Bruce Bennett Short Bio

Bruce Bennett

Bruce Bennett has been the primary contributor to Mad About Movies since it began in 2003. He is an award winning film and theater critic who, since 2000, has been writing a weekly column in The Spectrum daily newspaper in southern Utah as well as serving as a contributing editor of “The Independent,” a monthly entertainment magazine. He is also the co-host of “Film Fanatics” a movie review show which earned a Telly in 2009. Bruce is also a featured contributor at:

His motto: "I see bad movies so you don't have to."

Get Smart

Carell was the Smart choice

Many of the critics who are pounding “Get Smart” seem to be unfairly comparing the new, big screen adaptation with the popular 60s TV show that starred Don Adams. Whether or not to make a film out of a TV show is a moot argument nowadays but in this case the filmmakers appeared to have made a wise choice. Rather than copy the beloved little series they’ve decided to capture its spirit and upsize the action and slapstick to modern day proportions. No one will ever be as perfectly inept, silly and witty at the same time as Adams but by the same token, no other actor alive could bring something as unique as Steve Carell does to the part of CONTROL Agent 86-and that’s “Get Smart’s” primary raison d’etre.

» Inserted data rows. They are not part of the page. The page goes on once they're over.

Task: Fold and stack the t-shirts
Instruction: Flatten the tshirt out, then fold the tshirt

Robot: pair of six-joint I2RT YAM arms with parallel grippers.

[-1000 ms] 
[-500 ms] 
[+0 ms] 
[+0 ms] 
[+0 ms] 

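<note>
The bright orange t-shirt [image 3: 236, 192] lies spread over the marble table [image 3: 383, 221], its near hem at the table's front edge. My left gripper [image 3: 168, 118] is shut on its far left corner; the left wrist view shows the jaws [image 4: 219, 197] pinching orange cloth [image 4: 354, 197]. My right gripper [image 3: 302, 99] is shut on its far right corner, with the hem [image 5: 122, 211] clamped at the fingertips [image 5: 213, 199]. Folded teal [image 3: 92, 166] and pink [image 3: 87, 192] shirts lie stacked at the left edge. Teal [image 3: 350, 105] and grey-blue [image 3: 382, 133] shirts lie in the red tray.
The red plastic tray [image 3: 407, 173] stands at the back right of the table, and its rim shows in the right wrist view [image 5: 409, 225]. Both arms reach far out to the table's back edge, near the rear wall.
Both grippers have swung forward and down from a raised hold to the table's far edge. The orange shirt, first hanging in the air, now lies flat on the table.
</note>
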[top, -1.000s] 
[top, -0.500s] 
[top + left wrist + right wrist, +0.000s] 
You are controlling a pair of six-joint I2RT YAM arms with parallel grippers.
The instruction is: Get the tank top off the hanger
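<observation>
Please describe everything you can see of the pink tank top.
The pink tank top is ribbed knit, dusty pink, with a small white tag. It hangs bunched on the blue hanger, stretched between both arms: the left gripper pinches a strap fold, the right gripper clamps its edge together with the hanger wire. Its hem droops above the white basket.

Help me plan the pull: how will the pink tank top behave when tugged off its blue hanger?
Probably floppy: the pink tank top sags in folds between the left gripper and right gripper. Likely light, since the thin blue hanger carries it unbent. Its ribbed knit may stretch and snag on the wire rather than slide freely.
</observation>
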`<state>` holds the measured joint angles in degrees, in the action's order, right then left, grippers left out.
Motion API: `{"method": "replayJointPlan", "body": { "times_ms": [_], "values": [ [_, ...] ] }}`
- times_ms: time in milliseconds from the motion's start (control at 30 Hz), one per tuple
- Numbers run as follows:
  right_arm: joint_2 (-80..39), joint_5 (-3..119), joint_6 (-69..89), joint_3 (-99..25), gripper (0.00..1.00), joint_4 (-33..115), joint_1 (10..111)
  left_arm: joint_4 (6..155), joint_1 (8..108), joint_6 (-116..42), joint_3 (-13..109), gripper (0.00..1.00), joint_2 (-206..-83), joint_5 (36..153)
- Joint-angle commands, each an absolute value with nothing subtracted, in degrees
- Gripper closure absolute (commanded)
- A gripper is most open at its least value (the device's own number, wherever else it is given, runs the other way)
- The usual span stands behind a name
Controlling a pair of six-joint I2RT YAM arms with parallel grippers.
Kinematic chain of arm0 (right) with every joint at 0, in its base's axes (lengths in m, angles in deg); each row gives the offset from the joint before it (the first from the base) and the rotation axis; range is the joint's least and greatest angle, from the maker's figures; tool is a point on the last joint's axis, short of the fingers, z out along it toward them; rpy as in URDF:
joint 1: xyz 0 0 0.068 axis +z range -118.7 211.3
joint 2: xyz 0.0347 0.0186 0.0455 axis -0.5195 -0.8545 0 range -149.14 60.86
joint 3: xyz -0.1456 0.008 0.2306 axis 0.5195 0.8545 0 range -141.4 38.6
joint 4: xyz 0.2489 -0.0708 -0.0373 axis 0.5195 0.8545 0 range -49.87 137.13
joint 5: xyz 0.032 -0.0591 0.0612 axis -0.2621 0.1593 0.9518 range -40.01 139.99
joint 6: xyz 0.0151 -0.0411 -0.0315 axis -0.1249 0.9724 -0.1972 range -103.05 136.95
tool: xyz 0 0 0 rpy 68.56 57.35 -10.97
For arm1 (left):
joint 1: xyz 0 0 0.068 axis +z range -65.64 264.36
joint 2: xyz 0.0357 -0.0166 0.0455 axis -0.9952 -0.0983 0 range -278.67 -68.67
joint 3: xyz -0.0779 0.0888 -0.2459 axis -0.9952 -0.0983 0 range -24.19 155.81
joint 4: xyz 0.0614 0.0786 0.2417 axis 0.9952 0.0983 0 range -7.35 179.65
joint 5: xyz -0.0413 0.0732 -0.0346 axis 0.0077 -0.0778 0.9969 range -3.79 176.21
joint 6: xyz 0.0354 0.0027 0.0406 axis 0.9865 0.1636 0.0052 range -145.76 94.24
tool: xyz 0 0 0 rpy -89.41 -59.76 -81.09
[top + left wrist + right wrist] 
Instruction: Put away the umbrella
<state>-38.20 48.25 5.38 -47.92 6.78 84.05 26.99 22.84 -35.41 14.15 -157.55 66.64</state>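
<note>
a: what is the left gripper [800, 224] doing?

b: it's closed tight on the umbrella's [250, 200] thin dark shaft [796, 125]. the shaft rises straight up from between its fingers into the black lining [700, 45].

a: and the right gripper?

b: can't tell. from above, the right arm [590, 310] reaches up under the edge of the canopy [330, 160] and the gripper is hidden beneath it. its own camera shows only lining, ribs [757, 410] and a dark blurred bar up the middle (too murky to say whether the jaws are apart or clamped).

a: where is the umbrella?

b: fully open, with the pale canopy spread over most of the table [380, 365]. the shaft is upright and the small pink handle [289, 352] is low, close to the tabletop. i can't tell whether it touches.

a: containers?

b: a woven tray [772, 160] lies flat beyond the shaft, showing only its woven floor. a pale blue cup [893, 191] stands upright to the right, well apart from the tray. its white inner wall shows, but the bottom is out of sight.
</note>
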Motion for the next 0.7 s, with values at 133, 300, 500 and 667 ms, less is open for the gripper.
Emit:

The beautiful and winsome Anne Hathaway is an updated version of Smart’s sidekick Agent 99 and like many parts of the film, she’s been modernized into a sexier, edgier, and more athletic persona. We can wax nostalgic over Barbara Feldon’s quietly adorable original portrayal, but audiences today wouldn’t stand for it.

As for the comic bits, well, they pretty much rely on Carell’s terrific timing and physicality and of course his lovable loser quality works here–though one wonders how much more mileage the ubiquitous Carell can get out of it (Six big budget comedies in 3 years not including voiceover work and the hugely popular TV show “The Office.”)

There’s the predictable cast of mostly well chosen ensemble players including Alan Arkin as Smart’s boss, Terrence Stamp as the KAOS crime syndicate henchman and others that should be left as surprises. The nods back to the original are well placed and don’t seem overly forced.

A suped-up action sequence towards the end of film that involves some nice train, plane, and automobile stunt work is better than average for this type of mindless summer comedy. Notice we haven’t included any mention of the plot-it’s pretty much irrelevant. For fans of the original “Get Smart” this is an inoffensive homage, for fans of Carell this is a must-see. No classic here but not an embarrassment either. At least three scenes that provoke hearty laughs, a star for each one.